<<<<

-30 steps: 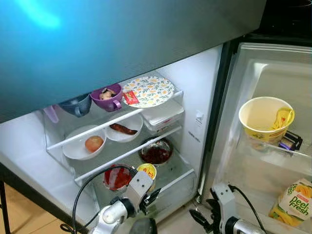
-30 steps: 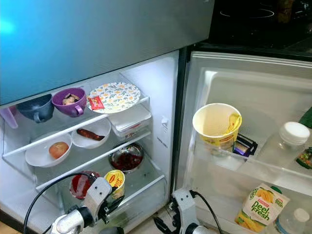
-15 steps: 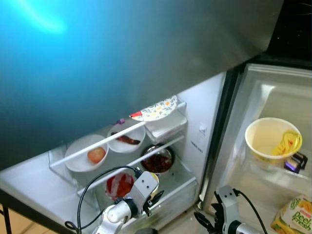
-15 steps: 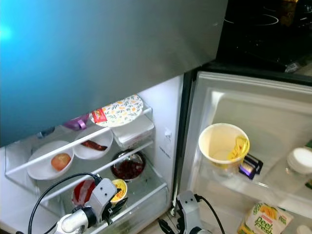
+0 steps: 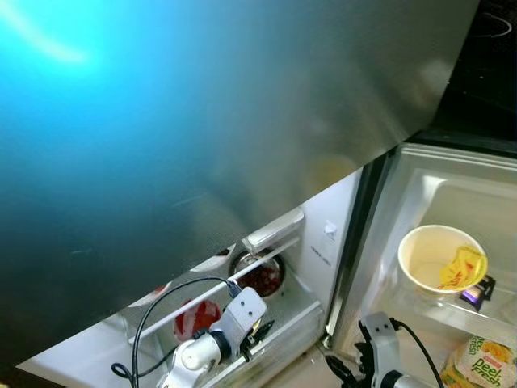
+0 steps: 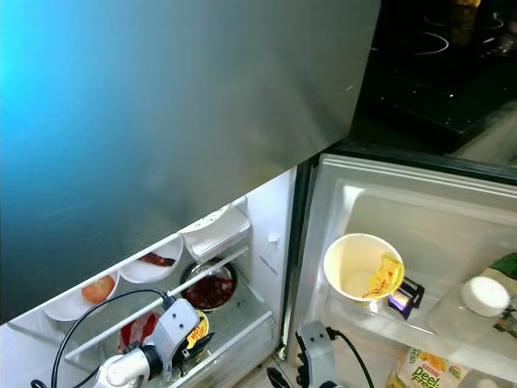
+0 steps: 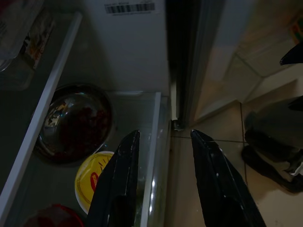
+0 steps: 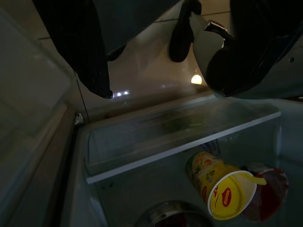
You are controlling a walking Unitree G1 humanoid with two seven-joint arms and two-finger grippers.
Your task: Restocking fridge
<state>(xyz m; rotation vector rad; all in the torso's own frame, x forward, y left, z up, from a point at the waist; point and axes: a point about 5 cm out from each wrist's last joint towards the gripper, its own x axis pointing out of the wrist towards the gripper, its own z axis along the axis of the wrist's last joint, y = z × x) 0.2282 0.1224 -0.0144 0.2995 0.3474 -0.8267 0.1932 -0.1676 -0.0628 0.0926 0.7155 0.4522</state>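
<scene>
Fridge shelf [image 6: 153, 311]: yellow-lidded can [image 6: 195, 332] upright.

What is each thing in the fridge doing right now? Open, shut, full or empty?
Fridge door: open.
Left gripper: open, holding nothing, at the front of the bottom shelf.
Right gripper: open, holding nothing.
Yellow cup: upright in the door rack, a yellow packet inside.
Metal bowl: holds dark red food.
Yellow can: lying on its side, lid on.
Bottle: capped.

upper shelf hidden, camera apparently tilted
</scene>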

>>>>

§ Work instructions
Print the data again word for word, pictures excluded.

§ Solution for this exercise
-30 steps: 
-30 steps: 
-15 steps: 
-15 steps: 
+0 steps: 
+0 steps: 
+0 steps: 
+0 steps: 
You are controlling a walking Unitree G1 humanoid with two seven-joint arms and two-finger grippers.
Your task: Restocking fridge
<state>(xyz m; rotation vector rad; all in the torso's own frame, x forward, y left, z up, from a point at the waist; point and axes: a point about 5 cm out from each wrist's last joint towards the gripper, its own x axis pointing out of the wrist towards the gripper, its own z axis along the axis of the wrist's last joint, y = z × x) 0.2282 0.1224 -0.0144 0.2995 0.3474 -0.8267 0.1932 -0.1676 -0.0628 0.0926 0.7155 0.4522</state>
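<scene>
Fridge shelf [image 6: 153, 311]: yellow-lidded can [image 6: 195, 332] upright.

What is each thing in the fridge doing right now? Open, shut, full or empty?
Fridge door: open.
Left gripper: open, holding nothing, at the front of the bottom shelf.
Right gripper: open, holding nothing.
Yellow cup: upright in the door rack, a yellow packet inside.
Metal bowl: holds dark red food.
Yellow can: lying on its side, lid on.
Bottle: capped.

upper shelf hidden, camera apparently tilted
</scene>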

This exercise calls for no further output.